* Your instructions *
Copy out each line of the material in which the word "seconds" appears.

====== Records provided ======

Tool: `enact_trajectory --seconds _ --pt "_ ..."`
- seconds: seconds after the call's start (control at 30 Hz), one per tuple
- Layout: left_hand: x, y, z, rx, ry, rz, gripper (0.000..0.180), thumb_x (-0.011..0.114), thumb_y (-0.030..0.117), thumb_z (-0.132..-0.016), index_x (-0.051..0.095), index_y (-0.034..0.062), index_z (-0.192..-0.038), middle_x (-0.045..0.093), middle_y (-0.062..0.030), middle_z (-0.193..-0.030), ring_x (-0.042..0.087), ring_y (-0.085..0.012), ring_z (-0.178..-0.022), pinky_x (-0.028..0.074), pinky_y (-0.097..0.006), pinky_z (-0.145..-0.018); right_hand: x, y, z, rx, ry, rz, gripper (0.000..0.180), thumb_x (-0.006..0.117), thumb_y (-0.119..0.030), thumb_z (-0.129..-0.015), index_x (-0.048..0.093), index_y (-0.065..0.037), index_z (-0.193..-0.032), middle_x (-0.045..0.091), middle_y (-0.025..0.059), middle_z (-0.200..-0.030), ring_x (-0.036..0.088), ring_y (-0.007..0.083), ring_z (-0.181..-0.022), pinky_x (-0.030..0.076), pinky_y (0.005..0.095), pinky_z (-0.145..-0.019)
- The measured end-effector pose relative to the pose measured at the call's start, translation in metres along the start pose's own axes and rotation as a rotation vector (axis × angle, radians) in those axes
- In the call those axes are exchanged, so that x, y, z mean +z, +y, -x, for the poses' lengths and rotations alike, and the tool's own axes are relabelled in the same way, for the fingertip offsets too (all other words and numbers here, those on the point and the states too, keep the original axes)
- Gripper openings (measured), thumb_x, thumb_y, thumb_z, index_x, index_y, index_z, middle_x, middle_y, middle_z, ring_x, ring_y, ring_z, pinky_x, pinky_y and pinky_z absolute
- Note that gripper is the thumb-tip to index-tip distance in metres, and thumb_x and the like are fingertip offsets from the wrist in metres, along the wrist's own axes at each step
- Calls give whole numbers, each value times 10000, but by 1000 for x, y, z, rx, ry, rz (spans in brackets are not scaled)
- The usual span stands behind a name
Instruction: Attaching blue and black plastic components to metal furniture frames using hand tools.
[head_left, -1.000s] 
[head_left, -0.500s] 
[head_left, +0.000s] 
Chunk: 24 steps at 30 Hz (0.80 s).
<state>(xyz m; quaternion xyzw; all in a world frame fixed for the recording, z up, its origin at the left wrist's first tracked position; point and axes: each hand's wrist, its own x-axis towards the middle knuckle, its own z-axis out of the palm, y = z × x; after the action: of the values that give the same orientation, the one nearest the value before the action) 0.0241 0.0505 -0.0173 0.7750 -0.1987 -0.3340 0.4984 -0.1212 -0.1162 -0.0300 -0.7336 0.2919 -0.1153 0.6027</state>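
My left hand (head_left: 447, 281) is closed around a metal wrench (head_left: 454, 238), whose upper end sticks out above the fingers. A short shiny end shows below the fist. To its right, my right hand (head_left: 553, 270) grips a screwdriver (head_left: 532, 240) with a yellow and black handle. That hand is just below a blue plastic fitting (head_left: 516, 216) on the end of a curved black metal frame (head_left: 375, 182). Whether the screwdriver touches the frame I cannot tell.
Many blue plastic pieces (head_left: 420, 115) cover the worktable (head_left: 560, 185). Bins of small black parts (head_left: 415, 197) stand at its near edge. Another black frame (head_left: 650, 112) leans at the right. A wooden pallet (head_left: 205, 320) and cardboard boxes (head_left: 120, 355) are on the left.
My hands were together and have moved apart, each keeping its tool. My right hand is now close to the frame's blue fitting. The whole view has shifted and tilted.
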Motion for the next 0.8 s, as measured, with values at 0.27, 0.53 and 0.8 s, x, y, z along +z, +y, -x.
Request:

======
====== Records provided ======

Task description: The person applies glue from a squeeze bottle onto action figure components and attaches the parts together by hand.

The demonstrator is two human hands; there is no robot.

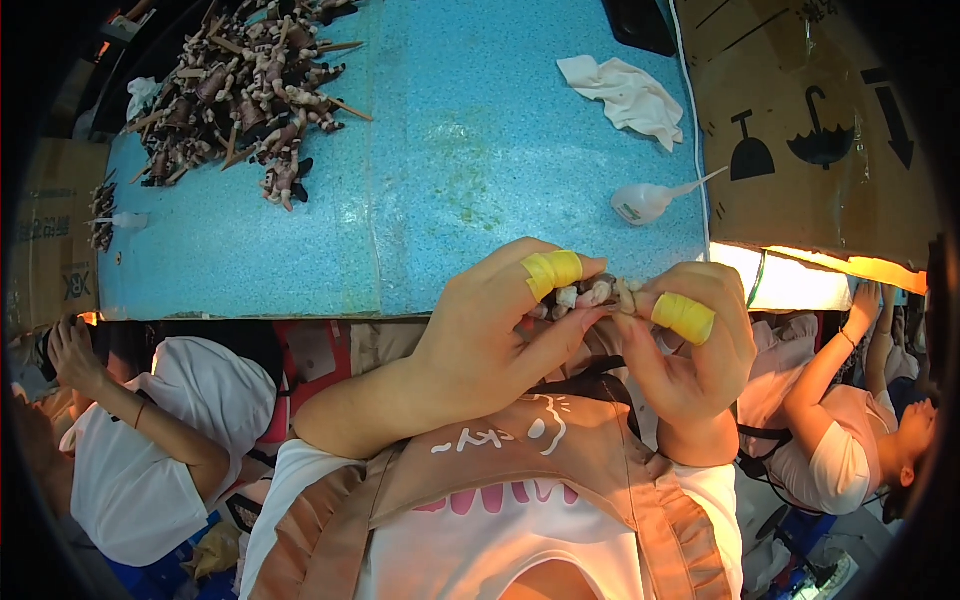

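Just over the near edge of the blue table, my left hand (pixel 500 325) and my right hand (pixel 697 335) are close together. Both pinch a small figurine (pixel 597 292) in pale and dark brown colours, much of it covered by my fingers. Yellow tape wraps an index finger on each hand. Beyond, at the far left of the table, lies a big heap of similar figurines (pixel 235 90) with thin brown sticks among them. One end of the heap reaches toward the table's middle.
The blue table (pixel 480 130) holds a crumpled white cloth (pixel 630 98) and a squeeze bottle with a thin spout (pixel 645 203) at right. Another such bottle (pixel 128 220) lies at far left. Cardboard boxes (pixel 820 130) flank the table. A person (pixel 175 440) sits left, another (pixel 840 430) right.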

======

* Answer box *
Tool: `enact_trajectory --seconds _ --pt "_ ..."`
- seconds: seconds after the call's start (control at 30 Hz), one per tuple

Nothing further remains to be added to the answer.